None of the authorities paid much mind to the boys. Mayor Smith observed from the courthouse with the city commissioners, the chief of police, the sheriff. They expected a lynch mob to come for Will Brown—an extra fifty policemen were on guard that Sunday to keep him safe until the arraignment on Monday—but when the mob arrived and it was only boys, the authorities couldn’t bring themselves to disperse the crowd. The courthouse was built with lynch mobs in mind, billed as riot proof only seven years before, with heavy stone blocks, bronze doors, and unscalable walls. Will Brown was at the top of their battlement, in the fifth-floor holding cells. They believed he’d be safe until the trial.
Jake didn’t follow the boys. He ran to Tom Dennison’s office.

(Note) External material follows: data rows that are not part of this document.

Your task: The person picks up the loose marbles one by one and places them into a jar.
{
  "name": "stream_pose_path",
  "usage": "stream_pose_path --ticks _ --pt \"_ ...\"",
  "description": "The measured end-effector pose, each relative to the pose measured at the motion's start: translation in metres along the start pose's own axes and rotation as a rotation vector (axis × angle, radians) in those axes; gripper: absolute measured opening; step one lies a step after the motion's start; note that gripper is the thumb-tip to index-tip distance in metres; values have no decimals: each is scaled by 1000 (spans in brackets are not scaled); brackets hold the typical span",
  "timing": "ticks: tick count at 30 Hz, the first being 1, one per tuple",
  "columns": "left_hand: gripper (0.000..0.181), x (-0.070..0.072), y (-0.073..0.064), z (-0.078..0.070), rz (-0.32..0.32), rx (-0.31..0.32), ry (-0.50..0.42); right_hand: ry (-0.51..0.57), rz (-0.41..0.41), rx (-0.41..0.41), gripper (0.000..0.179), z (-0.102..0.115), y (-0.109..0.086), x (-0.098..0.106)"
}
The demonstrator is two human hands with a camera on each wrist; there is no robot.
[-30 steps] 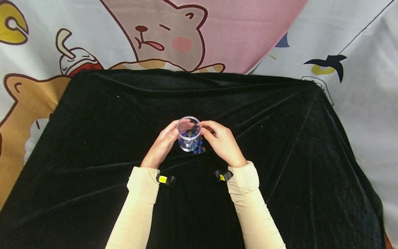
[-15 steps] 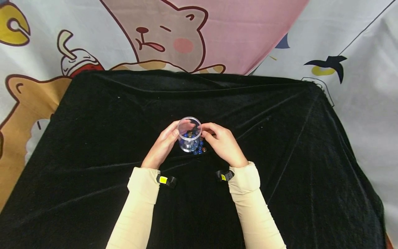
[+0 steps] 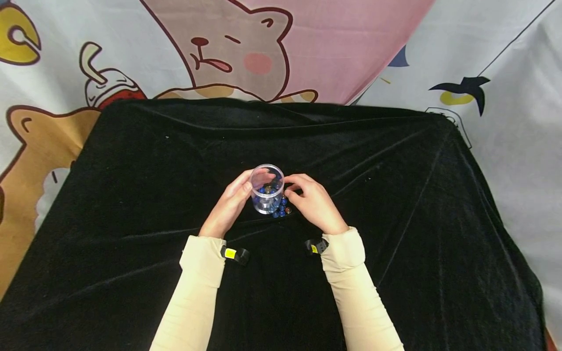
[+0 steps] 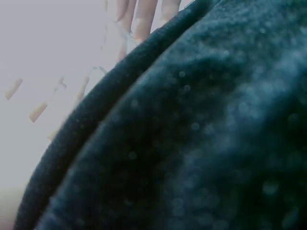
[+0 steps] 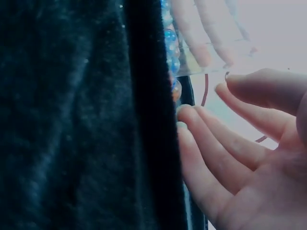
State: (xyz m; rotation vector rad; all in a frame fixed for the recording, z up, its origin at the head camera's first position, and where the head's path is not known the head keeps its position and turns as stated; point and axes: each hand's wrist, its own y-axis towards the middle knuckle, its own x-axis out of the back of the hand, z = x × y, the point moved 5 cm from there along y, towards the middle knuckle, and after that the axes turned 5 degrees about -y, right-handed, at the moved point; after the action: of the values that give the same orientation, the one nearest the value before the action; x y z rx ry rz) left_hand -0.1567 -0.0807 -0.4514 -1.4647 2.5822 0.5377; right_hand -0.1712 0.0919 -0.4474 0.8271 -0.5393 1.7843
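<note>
A clear, open-topped plastic jar [image 3: 267, 201] stands upright on the black cloth. My left hand [image 3: 229, 201] holds it from the left, thumb on the near side and fingers round the far side. Blue and amber glass marbles [image 3: 268, 189] show through its wall. Several more marbles [image 3: 282, 213] lie on the cloth against its right side; in the right wrist view these marbles [image 5: 172, 64] line up beside the jar. My right hand [image 3: 313, 202] is at the jar's right, fingers loosely bent, thumb apart, nothing seen between them. Cloth folds hide most of the left wrist view.
Black velvet cloth [image 3: 175, 185] with shallow folds covers the table. Behind it hangs a curtain [image 3: 342, 48] printed with cartoon animals. Each wrist wears a black strap with a yellow tag, such as the left strap [image 3: 237, 254].
My right thumb and fingertips have shifted slightly down and away from the jar's rim, and the thumb has parted from the index finger. The left hand and jar stay put.
</note>
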Motion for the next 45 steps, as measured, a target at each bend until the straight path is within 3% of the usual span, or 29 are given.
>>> stream_pose_path --ticks 11,16,22,31,45 --pt "43 0 0 2 0 -30 -6 -35 79 -4 39 0 0 -13" --pt "46 6 1 11 -20 -17 -19 -51 98 21 43 1 3 -15" --pt "46 7 2 12 -19 -14 -17 -81 95 45 35 3 2 -15" --pt "39 0 -1 0 2 -14 1 -127 69 5 31 1 1 -14" --pt "43 5 0 8 -17 -1 14 -170 81 -23 26 1 0 -13"
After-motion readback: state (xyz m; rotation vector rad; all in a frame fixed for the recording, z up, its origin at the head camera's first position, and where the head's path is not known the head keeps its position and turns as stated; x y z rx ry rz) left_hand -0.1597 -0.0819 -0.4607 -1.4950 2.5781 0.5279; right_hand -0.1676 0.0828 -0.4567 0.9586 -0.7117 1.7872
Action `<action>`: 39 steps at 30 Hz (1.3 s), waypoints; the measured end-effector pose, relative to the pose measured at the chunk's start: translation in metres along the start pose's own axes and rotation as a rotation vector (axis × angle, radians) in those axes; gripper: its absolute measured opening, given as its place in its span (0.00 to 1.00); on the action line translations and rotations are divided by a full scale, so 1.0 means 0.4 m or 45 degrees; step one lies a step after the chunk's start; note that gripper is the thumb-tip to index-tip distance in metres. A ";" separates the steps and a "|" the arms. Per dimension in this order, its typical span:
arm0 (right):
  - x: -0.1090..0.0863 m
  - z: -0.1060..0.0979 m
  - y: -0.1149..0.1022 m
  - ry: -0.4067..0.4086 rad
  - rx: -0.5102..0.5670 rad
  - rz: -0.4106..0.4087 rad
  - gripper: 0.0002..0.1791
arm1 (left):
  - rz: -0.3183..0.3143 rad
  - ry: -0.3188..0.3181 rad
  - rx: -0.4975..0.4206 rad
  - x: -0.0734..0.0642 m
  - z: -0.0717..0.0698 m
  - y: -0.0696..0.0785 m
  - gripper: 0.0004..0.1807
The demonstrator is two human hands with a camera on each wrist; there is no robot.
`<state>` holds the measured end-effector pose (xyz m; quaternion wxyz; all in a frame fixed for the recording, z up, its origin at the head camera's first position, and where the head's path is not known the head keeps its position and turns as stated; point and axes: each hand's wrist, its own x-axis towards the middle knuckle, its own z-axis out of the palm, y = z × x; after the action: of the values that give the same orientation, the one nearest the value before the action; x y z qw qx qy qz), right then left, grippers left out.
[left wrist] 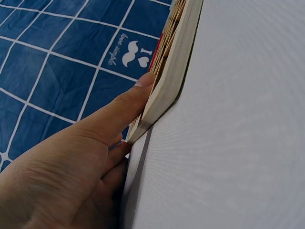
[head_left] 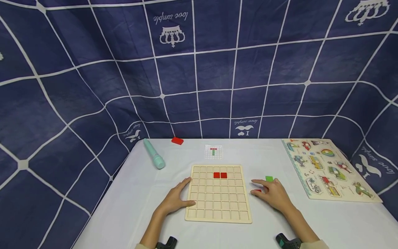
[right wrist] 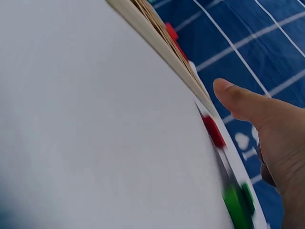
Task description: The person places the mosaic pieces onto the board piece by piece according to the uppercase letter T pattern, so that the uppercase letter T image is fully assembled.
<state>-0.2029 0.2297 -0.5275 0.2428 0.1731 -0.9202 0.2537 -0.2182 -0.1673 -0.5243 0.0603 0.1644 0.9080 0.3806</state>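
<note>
Two bare hands are nearest. The left hand [head_left: 174, 200] is spread at the left edge of a flat, pale wooden board with square cells [head_left: 217, 199], I suppose to keep it from sliding. The right hand [head_left: 275, 194] holds thumb and forefinger apart at a small, flat red tile [head_left: 257, 190] on the white table [head_left: 124, 193]. A bright green tile [head_left: 269, 178] lies just beyond, probably for easy reach. Two red square tiles [head_left: 216, 175] sit in neighbouring cells of the board. Farther, a white paper card with a printed grid [head_left: 213, 152] lies, perhaps, where eyes find it easily.

Only the left wrist view shows the board's thickness, with the thumb on its upper edge. The right wrist view shows that thumb clear of the red tile; the other fingertips are hidden there.
</note>
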 end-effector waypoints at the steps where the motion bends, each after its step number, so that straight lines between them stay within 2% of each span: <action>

His mind was a frenzy. He doubted there was anything he could do, as Silke implored him to. He needed to see Tom’s face. Only Tom could take control. Jake needed to look in the Old Man’s eyes; then he’d know what was going to happen.
The office was empty when he got there. The safe was gone, the card cabinets, the signed photographs of movie stars and pugilists. The walls bare except for nail heads sticking out. The desks and chairs gone, marks worn in the floor where they’d scraped. The place was abandoned. No bodyguards outside. No men taking hedge bets over telegraph wires. No Madge Holloran at the pinewood desk near the door. Jake was alone. The office was cleaned out, every presence deleted.
The tobacco shop still operated below. A man behind the counter waited as Jake stumbled back down the stairs.
“Where’d they go?” Jake shouted. The man knew him. Jake had passed through this shop hundreds of times before.
“What do you want me to say? There’s nothing here but my shop. You see that.”